■ TASK DIRECTIONS:
Retype the whole listing exactly. Leave out pictures.

■ THE INPUT:
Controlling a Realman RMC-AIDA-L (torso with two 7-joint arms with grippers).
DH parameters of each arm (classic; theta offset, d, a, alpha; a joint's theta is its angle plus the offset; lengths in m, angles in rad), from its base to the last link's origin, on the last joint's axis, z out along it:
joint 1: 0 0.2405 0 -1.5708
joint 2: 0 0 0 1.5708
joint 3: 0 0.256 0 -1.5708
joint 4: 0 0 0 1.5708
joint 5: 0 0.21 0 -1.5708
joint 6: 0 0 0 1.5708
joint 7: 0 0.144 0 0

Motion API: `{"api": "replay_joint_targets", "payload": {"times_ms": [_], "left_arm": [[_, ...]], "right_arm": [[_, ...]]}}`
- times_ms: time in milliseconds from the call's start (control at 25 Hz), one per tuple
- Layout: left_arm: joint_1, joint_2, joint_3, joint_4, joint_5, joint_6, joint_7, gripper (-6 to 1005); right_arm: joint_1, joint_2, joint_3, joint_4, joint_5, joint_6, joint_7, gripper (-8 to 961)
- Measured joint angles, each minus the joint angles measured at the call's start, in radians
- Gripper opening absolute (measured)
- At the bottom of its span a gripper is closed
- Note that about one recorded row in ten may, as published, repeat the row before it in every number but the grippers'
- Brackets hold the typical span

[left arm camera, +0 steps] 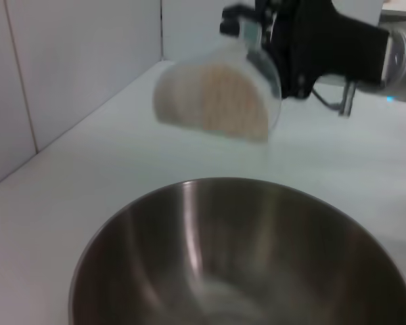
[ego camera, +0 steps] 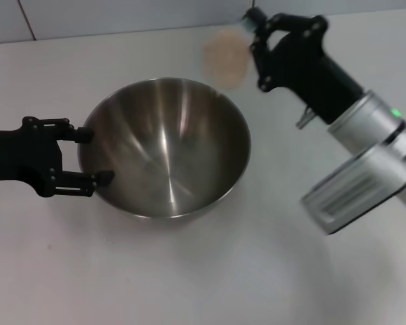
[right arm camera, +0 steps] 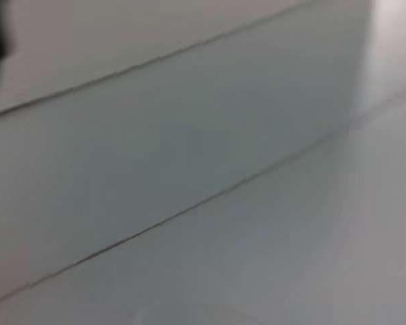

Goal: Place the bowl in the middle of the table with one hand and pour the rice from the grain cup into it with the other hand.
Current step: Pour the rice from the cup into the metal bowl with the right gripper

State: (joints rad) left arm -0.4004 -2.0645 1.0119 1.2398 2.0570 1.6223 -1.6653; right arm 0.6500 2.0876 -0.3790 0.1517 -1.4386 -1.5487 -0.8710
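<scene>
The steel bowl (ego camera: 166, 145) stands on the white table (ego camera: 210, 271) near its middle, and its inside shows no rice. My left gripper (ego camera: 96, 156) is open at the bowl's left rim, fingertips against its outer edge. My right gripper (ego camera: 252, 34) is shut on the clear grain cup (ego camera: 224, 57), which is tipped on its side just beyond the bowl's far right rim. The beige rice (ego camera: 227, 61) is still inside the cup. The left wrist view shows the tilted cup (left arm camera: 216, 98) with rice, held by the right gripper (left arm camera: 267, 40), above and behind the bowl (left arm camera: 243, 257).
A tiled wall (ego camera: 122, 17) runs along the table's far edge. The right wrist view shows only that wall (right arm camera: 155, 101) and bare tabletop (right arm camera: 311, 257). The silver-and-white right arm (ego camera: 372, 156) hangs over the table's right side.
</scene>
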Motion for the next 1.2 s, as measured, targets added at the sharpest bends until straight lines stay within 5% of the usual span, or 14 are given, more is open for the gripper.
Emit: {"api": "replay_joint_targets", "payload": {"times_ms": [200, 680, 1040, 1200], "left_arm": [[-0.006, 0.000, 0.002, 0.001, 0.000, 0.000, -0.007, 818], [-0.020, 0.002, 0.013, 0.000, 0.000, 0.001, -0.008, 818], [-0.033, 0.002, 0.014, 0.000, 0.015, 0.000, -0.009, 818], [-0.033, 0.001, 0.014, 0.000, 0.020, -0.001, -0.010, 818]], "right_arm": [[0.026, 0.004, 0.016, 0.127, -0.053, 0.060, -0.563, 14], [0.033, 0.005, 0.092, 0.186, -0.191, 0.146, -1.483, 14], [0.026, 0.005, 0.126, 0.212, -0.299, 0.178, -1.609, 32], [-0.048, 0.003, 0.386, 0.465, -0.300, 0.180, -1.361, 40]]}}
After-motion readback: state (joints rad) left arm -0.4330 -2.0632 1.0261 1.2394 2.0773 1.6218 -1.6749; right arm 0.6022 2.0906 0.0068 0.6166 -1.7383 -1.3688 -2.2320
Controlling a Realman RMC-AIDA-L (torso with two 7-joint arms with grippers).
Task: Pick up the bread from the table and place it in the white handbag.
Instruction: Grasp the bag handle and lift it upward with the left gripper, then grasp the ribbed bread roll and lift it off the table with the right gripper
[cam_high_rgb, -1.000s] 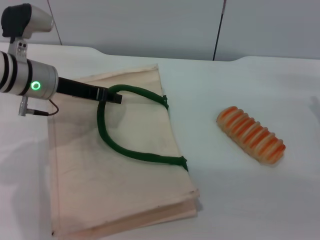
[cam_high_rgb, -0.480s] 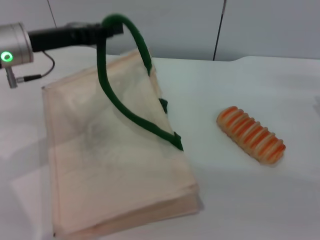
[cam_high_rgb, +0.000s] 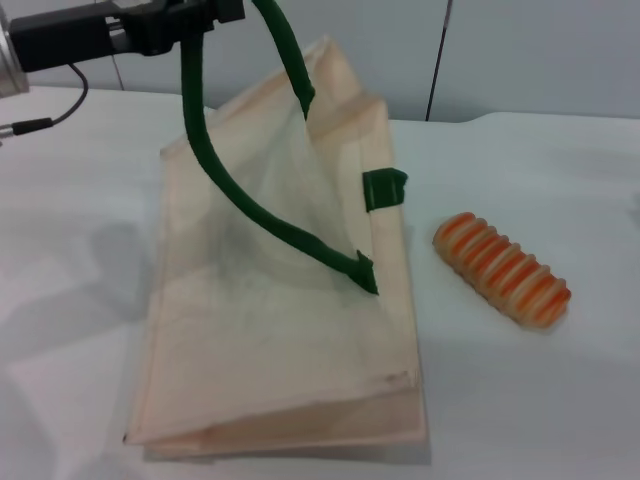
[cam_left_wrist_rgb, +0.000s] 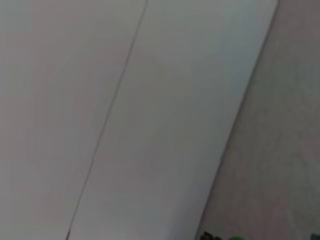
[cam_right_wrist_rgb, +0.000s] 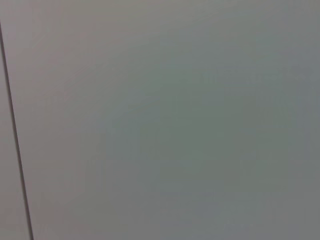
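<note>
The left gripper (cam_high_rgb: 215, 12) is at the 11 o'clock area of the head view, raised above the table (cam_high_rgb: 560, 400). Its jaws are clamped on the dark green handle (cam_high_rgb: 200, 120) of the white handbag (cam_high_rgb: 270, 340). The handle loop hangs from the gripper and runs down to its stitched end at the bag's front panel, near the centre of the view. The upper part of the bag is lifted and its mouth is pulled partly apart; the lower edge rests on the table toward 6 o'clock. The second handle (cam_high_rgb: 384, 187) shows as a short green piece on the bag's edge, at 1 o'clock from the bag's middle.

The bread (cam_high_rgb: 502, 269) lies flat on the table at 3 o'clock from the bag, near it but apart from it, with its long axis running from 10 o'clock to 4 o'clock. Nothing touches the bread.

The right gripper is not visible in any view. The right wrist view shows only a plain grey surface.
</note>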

■ EXERCISE SOLUTION:
Controlling a Realman RMC-AIDA-L (torso with two 7-joint arms with grippers).
DH parameters of each arm (classic; theta offset, d, a, alpha; a joint's theta is its angle plus the offset; lengths in m, angles in rad), from its base to the last link's origin, on the last joint's axis, z out along it:
joint 1: 0 0.2405 0 -1.5708
joint 2: 0 0 0 1.5708
joint 3: 0 0.256 0 -1.5708
joint 4: 0 0 0 1.5708
joint 5: 0 0.21 0 -1.5708
joint 6: 0 0 0 1.5708
joint 7: 0 0.144 0 0

Motion API: `{"api": "replay_joint_targets", "payload": {"times_ms": [_], "left_arm": [[_, ...]], "right_arm": [[_, ...]]}}`
- times_ms: time in milliseconds from the call's start (control at 25 Hz), one per tuple
- Layout: left_arm: joint_1, joint_2, joint_3, joint_4, joint_5, joint_6, joint_7, gripper (-6 to 1005); right_arm: joint_1, joint_2, joint_3, joint_4, joint_5, joint_6, joint_7, gripper (-8 to 961)
- Measured joint angles, each minus the joint angles measured at the call's start, in radians
- Gripper opening absolute (measured)
- At the bottom of its span a gripper is closed
- Note that about one recorded row in ten may, as published, repeat the row before it in every number but the grippers'
- Brackets hold the typical span

[left arm camera, +0 steps] 
[ego camera, +0 steps] 
[right arm camera, +0 steps] 

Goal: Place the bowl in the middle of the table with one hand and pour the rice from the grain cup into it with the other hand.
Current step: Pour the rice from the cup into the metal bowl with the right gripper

State: (joints rad) left arm -0.4004 -2.0645 1.0119 1.2398 2.0570 1.6223 -1.6653; right arm 0.6500 2.0876 -0.3790 0.1517 -1.4386 -1.5487 -0.8710
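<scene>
The steel bowl (ego camera: 166, 145) stands on the white table (ego camera: 210, 271) near its middle, and its inside shows no rice. My left gripper (ego camera: 96, 156) is open at the bowl's left rim, fingertips against its outer edge. My right gripper (ego camera: 252, 34) is shut on the clear grain cup (ego camera: 224, 57), which is tipped on its side just beyond the bowl's far right rim. The beige rice (ego camera: 227, 61) is still inside the cup. The left wrist view shows the tilted cup (left arm camera: 216, 98) with rice, held by the right gripper (left arm camera: 267, 40), above and behind the bowl (left arm camera: 243, 257).
A tiled wall (ego camera: 122, 17) runs along the table's far edge. The right wrist view shows only that wall (right arm camera: 155, 101) and bare tabletop (right arm camera: 311, 257). The silver-and-white right arm (ego camera: 372, 156) hangs over the table's right side.
</scene>
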Motion for the next 1.2 s, as measured, targets added at the sharpest bends until straight lines stay within 5% of the usual span, or 14 are given, more is open for the gripper.
Emit: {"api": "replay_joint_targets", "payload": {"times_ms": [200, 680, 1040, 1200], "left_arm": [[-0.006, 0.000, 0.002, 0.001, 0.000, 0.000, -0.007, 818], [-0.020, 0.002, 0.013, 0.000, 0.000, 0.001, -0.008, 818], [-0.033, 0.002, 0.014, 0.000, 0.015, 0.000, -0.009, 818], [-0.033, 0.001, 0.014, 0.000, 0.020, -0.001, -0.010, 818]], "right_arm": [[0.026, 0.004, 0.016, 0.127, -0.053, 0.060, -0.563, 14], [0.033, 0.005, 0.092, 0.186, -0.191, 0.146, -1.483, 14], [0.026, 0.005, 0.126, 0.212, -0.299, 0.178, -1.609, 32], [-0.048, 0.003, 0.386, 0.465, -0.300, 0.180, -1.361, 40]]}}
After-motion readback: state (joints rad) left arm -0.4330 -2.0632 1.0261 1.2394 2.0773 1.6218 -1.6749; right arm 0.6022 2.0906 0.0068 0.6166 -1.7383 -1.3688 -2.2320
Controlling a Realman RMC-AIDA-L (torso with two 7-joint arms with grippers).
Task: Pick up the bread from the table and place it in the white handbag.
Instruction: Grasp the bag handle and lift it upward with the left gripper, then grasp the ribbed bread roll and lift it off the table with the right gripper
[cam_high_rgb, -1.000s] 
[cam_high_rgb, -0.480s] 
[cam_high_rgb, +0.000s] 
[cam_left_wrist_rgb, +0.000s] 
[cam_right_wrist_rgb, +0.000s] 
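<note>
The left gripper (cam_high_rgb: 215, 12) is at the 11 o'clock area of the head view, raised above the table (cam_high_rgb: 560, 400). Its jaws are clamped on the dark green handle (cam_high_rgb: 200, 120) of the white handbag (cam_high_rgb: 270, 340). The handle loop hangs from the gripper and runs down to its stitched end at the bag's front panel, near the centre of the view. The upper part of the bag is lifted and its mouth is pulled partly apart; the lower edge rests on the table toward 6 o'clock. The second handle (cam_high_rgb: 384, 187) shows as a short green piece on the bag's edge, at 1 o'clock from the bag's middle.

The bread (cam_high_rgb: 502, 269) lies flat on the table at 3 o'clock from the bag, near it but apart from it, with its long axis running from 10 o'clock to 4 o'clock. Nothing touches the bread.

The right gripper is not visible in any view. The right wrist view shows only a plain grey surface.
</note>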

There is nothing further to the answer.